Requirement:
Using the listing below, copy exactly each line from the one that has "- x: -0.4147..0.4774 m" through the one that has "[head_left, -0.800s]"; omit the pictures.

Information provided:
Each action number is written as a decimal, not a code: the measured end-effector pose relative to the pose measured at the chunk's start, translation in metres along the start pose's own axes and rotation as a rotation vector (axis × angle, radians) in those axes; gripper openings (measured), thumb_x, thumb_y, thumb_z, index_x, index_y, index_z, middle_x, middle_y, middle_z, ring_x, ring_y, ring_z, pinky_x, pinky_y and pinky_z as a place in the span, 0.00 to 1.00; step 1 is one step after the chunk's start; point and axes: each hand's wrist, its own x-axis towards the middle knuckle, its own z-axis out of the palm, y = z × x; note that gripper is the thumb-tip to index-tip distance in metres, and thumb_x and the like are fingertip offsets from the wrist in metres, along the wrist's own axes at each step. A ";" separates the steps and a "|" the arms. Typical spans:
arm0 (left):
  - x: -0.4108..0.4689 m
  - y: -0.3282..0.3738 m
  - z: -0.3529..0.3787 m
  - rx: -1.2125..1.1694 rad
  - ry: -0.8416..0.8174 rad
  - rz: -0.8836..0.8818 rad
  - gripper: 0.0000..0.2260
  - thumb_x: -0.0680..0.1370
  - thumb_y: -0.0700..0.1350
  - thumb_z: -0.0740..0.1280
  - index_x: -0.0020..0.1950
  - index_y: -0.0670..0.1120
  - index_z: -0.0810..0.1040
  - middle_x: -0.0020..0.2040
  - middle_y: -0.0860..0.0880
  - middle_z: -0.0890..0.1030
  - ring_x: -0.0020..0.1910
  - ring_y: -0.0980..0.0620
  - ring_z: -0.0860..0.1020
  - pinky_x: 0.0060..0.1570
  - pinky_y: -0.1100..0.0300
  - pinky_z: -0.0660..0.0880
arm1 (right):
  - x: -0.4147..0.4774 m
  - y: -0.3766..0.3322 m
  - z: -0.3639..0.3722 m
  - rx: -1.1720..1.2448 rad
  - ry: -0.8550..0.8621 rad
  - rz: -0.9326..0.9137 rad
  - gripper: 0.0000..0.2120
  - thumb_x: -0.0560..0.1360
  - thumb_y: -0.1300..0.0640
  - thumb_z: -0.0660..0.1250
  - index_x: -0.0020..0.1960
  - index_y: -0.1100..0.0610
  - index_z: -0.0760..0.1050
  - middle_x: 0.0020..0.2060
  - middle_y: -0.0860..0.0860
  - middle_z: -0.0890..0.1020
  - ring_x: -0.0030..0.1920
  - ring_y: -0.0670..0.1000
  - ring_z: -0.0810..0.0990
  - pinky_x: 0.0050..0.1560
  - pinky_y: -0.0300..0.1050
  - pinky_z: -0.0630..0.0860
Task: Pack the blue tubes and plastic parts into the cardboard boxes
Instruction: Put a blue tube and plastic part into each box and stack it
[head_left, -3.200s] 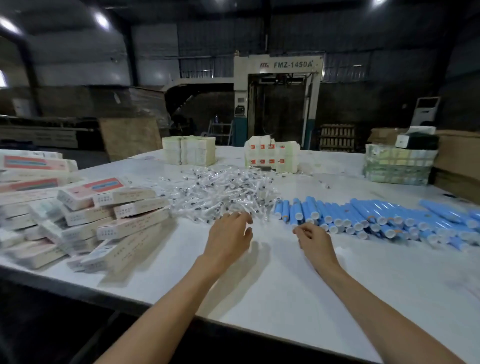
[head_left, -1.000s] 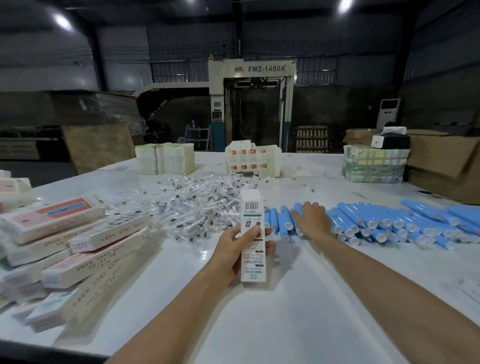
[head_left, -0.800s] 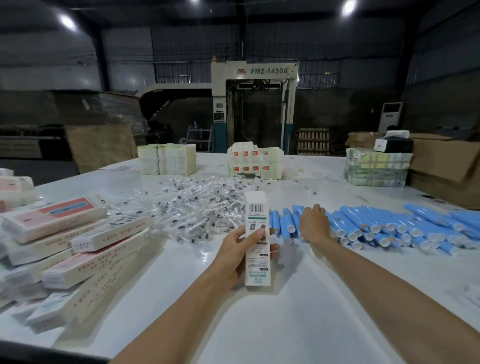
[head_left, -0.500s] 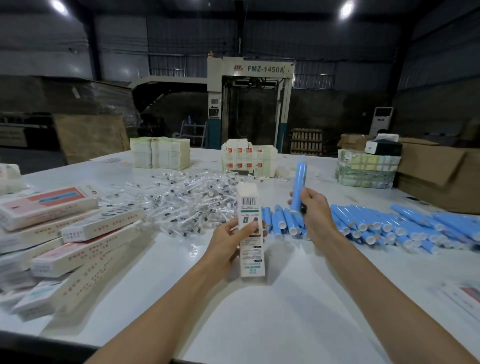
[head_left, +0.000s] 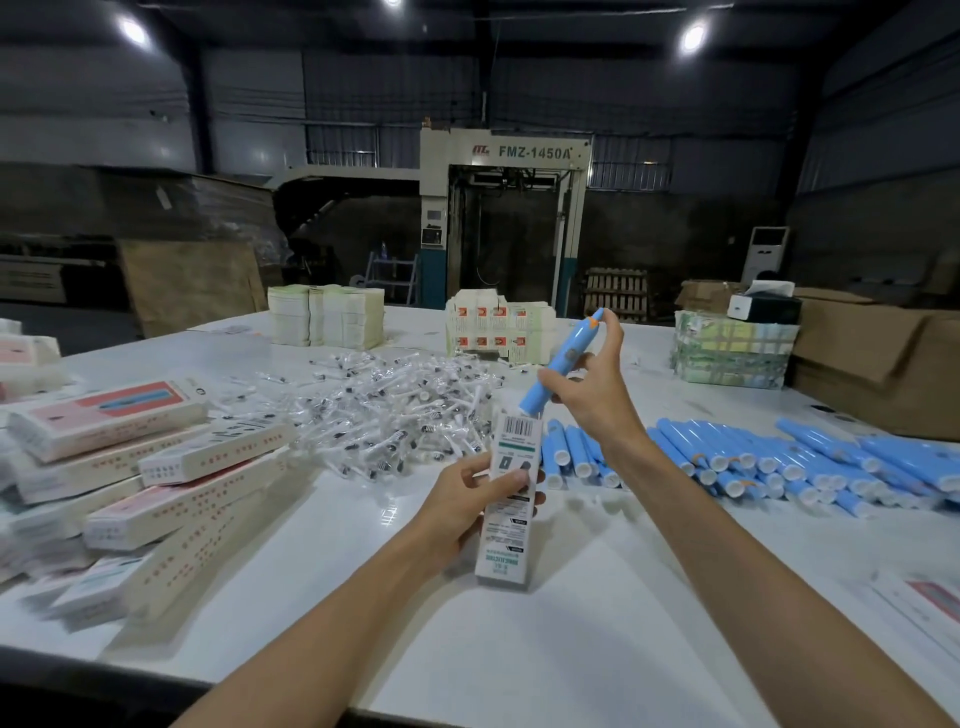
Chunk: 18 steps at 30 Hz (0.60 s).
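Blue plastic is pinched in the fingers (head_left: 551, 378) of the right hand (head_left: 597, 395). Thumb and fingertips curl round the blue tube (head_left: 563, 361), and one finger reaches up to its orange-marked top end. The tube hangs in the air, tilted, with its upper end leaning away to the right. Its lower end is down at the top of the cardboard box (head_left: 506, 540), just above the barcode. Whether the tip has entered the mouth cannot be told, since the opening faces away from the camera.

The left hand (head_left: 462, 506) grips that box round its middle, thumb laid across the printed face, and holds it nearly upright over the worktop (head_left: 571, 634).

Further out, the row of blue tubes (head_left: 779, 460) lies on the worktop just behind and to the right of the hands. The heap of clear plastic parts (head_left: 395, 410) lies behind and to the left. A stack of boxes (head_left: 130, 457) sits at the far left.

The step in hand looks like loading a tube into its box, at the point of entry. The next move probably calls for swinging the tube's upper end back until it lines up with the box, then sliding it down inside while the left hand keeps the box steady and its mouth square. A plastic part from the heap would likely follow, since the task wants both in the box.
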 end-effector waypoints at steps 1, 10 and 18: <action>0.000 0.000 0.000 0.003 0.002 -0.004 0.19 0.76 0.44 0.80 0.66 0.42 0.84 0.60 0.36 0.87 0.60 0.34 0.86 0.57 0.44 0.85 | 0.001 0.000 -0.003 -0.033 -0.013 0.008 0.50 0.78 0.61 0.74 0.80 0.34 0.43 0.58 0.51 0.77 0.53 0.52 0.85 0.46 0.48 0.84; -0.001 -0.001 0.006 0.080 0.013 0.011 0.19 0.75 0.48 0.80 0.65 0.46 0.85 0.57 0.38 0.88 0.57 0.38 0.87 0.54 0.49 0.84 | 0.003 -0.012 -0.002 -0.231 -0.239 0.101 0.22 0.79 0.55 0.69 0.66 0.44 0.61 0.47 0.55 0.81 0.42 0.49 0.80 0.36 0.41 0.75; -0.001 -0.008 0.011 -0.057 -0.024 -0.023 0.16 0.83 0.43 0.73 0.70 0.39 0.77 0.59 0.40 0.87 0.58 0.35 0.86 0.53 0.43 0.86 | -0.030 0.027 0.016 -0.607 -0.154 -0.159 0.13 0.85 0.50 0.63 0.50 0.57 0.80 0.53 0.49 0.73 0.53 0.49 0.76 0.54 0.51 0.75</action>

Task answer:
  - x: -0.4147..0.4774 m
  - y: -0.3766..0.3322 m
  - z: -0.3639..0.3722 m
  - rx: -1.1720..1.2448 rad
  - ry: -0.8550..0.8621 rad
  - rz: -0.9326..0.9137 rad
  - gripper: 0.0000..0.2120
  - thumb_x: -0.0560..0.1360
  - thumb_y: -0.1300..0.0640
  - thumb_z: -0.0660..0.1250
  - index_x: -0.0020..0.1960
  - index_y: -0.1100..0.0610
  - index_z: -0.0760..0.1050
  - middle_x: 0.0020..0.2060
  - middle_y: -0.0860..0.0860
  - middle_z: -0.0890..0.1020
  - ring_x: -0.0030..0.1920
  - ring_y: -0.0670..0.1000
  - ring_z: -0.0810..0.0990
  - pinky_x: 0.0050..0.1560
  - pinky_y: -0.0300..0.1050
  - pinky_z: -0.0630..0.0860
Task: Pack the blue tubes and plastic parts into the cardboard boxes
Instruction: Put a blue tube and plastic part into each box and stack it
[head_left, -3.200s] 
[head_left, -1.000s] 
[head_left, -0.800s] 

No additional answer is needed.